* [Instructions for the task]:
Your task is to copy every line below that contains the word "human".

(Material shown Opens)

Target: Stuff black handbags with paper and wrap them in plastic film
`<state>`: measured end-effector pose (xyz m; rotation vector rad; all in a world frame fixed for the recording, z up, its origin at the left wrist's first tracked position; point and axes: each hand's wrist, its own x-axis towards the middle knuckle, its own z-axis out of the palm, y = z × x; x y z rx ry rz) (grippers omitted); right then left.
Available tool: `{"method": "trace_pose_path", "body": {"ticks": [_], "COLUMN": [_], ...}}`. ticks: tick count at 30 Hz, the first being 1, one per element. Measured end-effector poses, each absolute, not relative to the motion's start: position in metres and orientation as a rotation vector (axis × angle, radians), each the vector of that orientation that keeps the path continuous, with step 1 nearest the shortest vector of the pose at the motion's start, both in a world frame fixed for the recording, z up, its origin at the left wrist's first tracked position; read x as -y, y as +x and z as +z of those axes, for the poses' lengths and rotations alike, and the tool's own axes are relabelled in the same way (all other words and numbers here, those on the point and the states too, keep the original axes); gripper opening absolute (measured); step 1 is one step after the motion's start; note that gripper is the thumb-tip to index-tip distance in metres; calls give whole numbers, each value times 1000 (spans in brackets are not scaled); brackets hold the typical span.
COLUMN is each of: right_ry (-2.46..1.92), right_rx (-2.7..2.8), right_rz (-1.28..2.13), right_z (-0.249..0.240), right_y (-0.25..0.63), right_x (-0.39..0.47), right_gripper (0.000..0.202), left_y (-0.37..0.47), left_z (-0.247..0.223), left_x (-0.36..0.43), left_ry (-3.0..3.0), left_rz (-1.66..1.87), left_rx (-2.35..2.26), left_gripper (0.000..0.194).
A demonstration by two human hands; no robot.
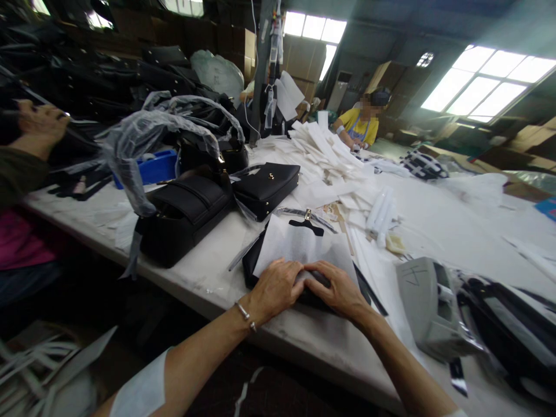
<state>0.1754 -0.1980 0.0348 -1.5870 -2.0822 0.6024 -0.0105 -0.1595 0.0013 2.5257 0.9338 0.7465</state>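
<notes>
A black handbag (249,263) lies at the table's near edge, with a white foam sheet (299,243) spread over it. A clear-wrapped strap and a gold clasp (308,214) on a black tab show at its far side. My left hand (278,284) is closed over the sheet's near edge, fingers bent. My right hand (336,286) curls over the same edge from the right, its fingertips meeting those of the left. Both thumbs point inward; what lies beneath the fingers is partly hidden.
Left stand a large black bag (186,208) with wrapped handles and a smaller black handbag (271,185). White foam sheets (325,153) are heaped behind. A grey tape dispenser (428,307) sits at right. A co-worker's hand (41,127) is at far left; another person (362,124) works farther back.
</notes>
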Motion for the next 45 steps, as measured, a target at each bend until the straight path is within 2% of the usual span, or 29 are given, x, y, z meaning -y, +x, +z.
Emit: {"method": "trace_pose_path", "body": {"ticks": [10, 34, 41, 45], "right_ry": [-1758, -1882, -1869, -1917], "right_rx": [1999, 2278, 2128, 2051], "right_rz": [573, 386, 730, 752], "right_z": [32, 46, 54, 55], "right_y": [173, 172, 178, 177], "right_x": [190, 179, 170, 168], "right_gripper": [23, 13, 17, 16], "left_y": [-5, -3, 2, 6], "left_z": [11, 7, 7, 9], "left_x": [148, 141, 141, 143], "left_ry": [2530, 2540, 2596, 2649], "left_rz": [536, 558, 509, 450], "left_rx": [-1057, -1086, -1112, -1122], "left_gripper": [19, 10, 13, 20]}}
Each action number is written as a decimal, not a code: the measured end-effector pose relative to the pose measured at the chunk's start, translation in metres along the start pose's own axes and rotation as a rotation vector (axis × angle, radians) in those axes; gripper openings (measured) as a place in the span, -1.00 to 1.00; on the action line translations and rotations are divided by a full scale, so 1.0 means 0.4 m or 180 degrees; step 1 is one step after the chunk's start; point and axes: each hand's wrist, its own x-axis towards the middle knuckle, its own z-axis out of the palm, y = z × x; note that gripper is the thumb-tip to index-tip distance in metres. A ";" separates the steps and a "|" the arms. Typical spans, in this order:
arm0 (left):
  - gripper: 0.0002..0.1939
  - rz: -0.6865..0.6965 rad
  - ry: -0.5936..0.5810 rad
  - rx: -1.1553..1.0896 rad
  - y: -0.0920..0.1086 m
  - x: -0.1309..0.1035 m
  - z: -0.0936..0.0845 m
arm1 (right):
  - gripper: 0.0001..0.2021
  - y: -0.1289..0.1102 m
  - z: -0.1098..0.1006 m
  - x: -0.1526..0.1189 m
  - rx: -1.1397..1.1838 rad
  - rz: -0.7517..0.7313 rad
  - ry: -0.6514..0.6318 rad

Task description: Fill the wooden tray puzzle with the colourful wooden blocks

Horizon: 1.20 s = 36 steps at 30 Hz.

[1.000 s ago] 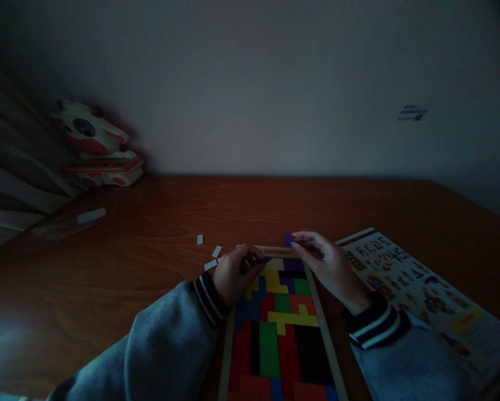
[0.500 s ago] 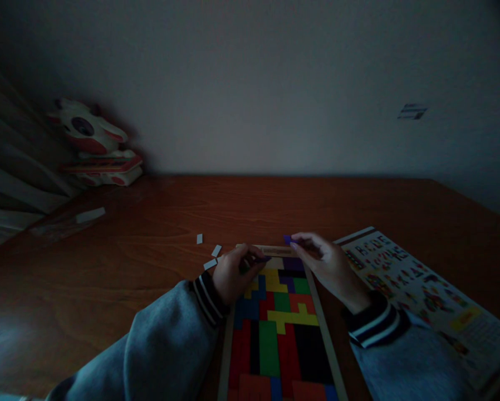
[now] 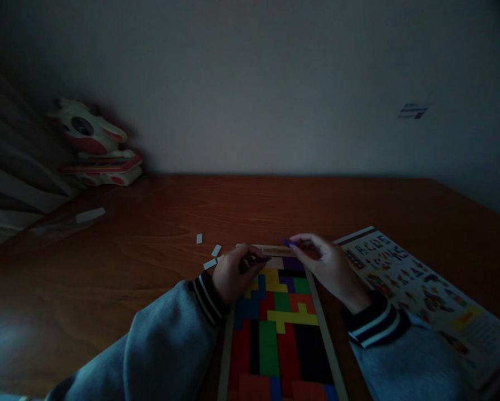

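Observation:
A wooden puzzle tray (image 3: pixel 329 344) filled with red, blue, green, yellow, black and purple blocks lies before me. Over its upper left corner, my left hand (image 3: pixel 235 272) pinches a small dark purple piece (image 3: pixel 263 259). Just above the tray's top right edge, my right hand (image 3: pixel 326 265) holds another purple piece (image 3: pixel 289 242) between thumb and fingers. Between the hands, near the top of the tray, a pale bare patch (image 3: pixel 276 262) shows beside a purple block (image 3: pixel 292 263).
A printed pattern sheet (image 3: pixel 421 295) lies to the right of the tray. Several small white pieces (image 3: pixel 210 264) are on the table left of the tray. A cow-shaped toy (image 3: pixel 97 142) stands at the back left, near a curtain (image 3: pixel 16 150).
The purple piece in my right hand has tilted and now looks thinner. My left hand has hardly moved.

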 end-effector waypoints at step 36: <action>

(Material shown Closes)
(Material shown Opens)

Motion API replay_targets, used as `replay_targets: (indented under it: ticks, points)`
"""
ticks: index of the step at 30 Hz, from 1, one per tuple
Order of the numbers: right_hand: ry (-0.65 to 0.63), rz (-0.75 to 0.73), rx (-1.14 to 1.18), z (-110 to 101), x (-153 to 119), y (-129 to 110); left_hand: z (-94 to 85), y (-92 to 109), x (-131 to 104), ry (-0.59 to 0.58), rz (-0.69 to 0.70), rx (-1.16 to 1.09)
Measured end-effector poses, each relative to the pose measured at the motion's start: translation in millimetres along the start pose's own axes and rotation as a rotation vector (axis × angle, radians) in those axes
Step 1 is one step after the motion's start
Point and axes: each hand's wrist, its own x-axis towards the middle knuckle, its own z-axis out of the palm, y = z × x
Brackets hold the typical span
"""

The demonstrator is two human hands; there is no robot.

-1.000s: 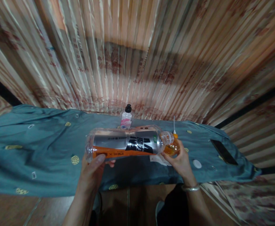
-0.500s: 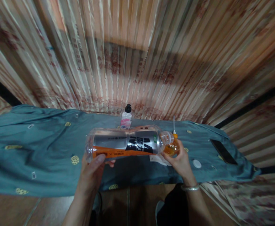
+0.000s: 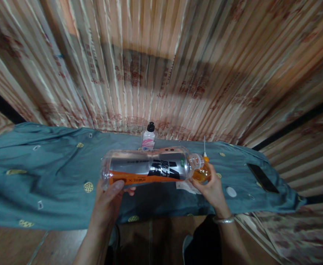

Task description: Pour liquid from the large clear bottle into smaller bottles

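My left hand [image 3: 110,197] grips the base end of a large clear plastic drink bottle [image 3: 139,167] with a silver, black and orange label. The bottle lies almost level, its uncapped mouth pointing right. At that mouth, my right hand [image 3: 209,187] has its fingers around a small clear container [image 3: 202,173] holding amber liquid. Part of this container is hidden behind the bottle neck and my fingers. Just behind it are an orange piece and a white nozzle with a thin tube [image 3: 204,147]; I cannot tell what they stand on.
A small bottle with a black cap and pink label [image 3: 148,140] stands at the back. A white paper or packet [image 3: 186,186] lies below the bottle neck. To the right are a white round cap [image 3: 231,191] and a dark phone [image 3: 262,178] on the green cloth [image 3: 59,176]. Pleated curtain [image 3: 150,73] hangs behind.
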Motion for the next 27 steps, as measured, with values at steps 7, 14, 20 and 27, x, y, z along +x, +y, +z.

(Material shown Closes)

* [Written reply]:
A demonstration by two human hands; no robot.
The demonstrator is two human hands; there is no robot.

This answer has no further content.